- **Requirement**: If any record holds an image, omit the image and print the rest exactly.

- **Provided material**:
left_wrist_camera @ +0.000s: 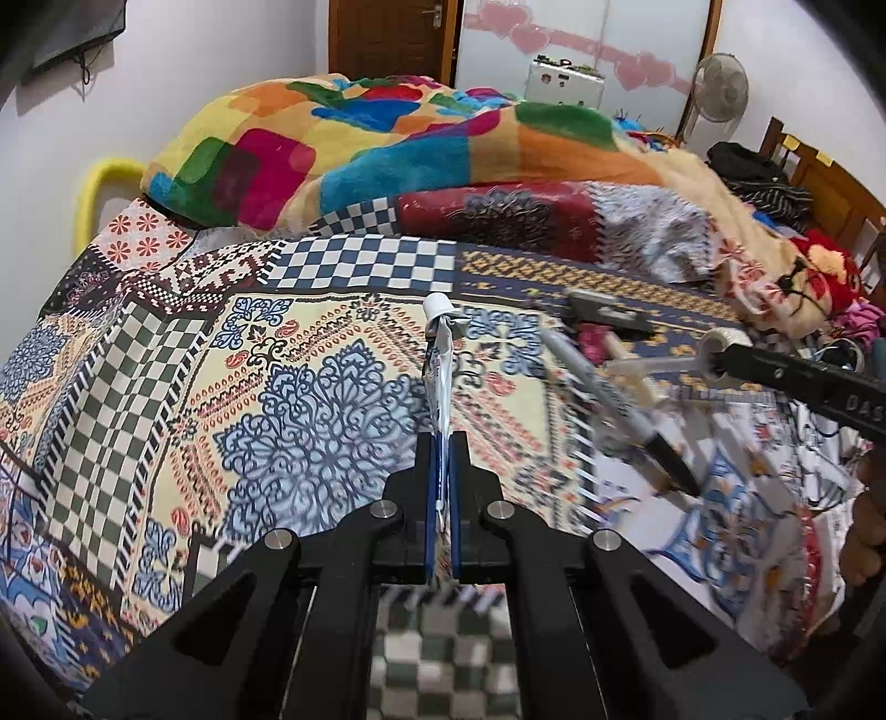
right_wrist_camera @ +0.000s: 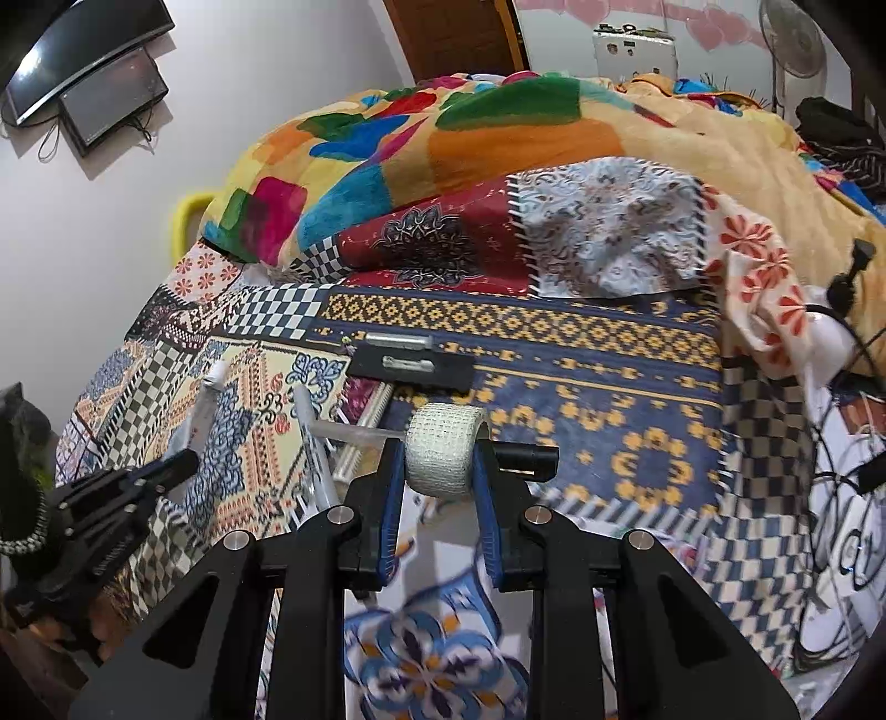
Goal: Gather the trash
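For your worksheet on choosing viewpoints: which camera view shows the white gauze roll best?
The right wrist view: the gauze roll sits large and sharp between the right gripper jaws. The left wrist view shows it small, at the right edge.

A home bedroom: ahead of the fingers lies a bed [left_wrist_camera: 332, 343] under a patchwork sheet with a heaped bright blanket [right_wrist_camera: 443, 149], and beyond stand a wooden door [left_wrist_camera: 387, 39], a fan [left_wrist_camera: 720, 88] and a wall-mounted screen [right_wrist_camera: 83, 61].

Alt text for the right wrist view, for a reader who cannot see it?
The right tool is shut on a white bandage roll above a patchwork bedsheet. A marker and a black tray lie beyond; the left tool enters at left.
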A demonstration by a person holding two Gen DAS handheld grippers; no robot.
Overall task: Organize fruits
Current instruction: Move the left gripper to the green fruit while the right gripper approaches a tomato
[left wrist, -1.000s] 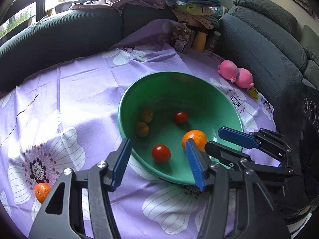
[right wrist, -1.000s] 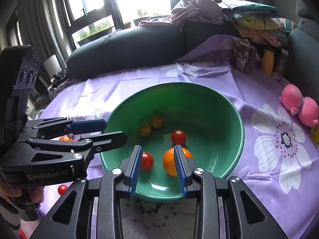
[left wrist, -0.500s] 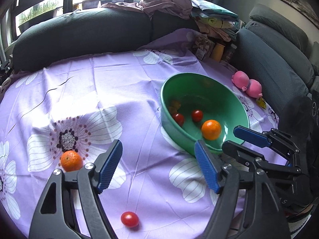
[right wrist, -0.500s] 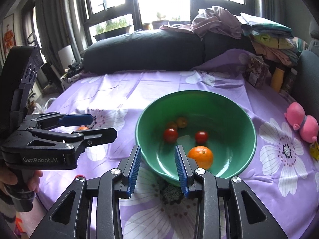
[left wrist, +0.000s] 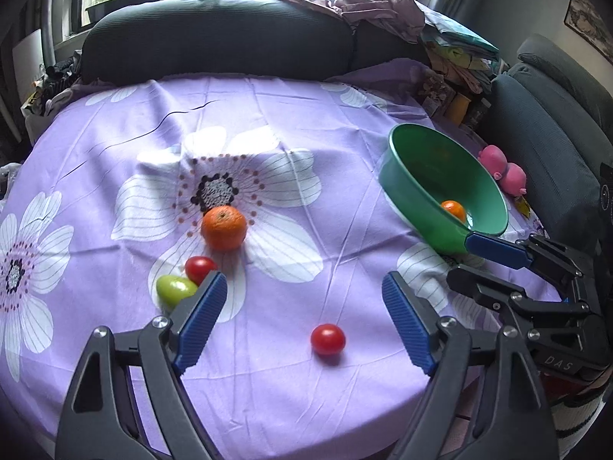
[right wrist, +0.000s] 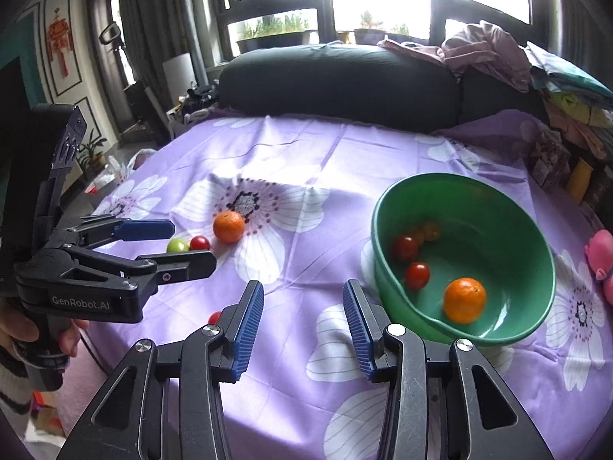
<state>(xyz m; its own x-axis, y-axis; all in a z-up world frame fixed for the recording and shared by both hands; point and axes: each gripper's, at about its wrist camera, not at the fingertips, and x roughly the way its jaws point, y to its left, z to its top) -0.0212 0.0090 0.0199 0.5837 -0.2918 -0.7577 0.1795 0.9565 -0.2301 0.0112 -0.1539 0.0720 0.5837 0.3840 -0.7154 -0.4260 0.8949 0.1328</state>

- **Result of this task**:
left_wrist_camera @ +0.000s: 
right_wrist_camera @ +0.000s: 
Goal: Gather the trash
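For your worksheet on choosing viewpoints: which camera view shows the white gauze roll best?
The right wrist view: the gauze roll sits large and sharp between the right gripper jaws. The left wrist view shows it small, at the right edge.

A home bedroom: ahead of the fingers lies a bed [left_wrist_camera: 332, 343] under a patchwork sheet with a heaped bright blanket [right_wrist_camera: 443, 149], and beyond stand a wooden door [left_wrist_camera: 387, 39], a fan [left_wrist_camera: 720, 88] and a wall-mounted screen [right_wrist_camera: 83, 61].

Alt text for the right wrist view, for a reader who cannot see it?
The right tool is shut on a white bandage roll above a patchwork bedsheet. A marker and a black tray lie beyond; the left tool enters at left.
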A demonstration by a person holding two Gen DAS handheld grippers; no robot.
Overall task: Organize fruits
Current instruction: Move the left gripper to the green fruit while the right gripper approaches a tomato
[left wrist, -1.000s] 
[right wrist, -1.000s] 
[left wrist, -0.500s] 
[right wrist, -0.500s] 
[left wrist, +0.000s] 
[right wrist, +0.000s] 
<state>(xyz m; its own x-axis, y-axis; all in a z-up world frame fixed for the recording and shared by both hands; point and axes: each gripper's, at about its wrist camera, not at the fingertips, and x roughly the way its jaws point, y to its left, z to its top) -0.0212 0.0090 0.0199 0.5837 -0.2918 -0.7577 0.1795 0.9565 -0.2301 0.0112 -0.1539 0.0720 0.5837 0.3840 -0.7154 -0.4260 0.8949 0.1328</state>

This answer has been given in full.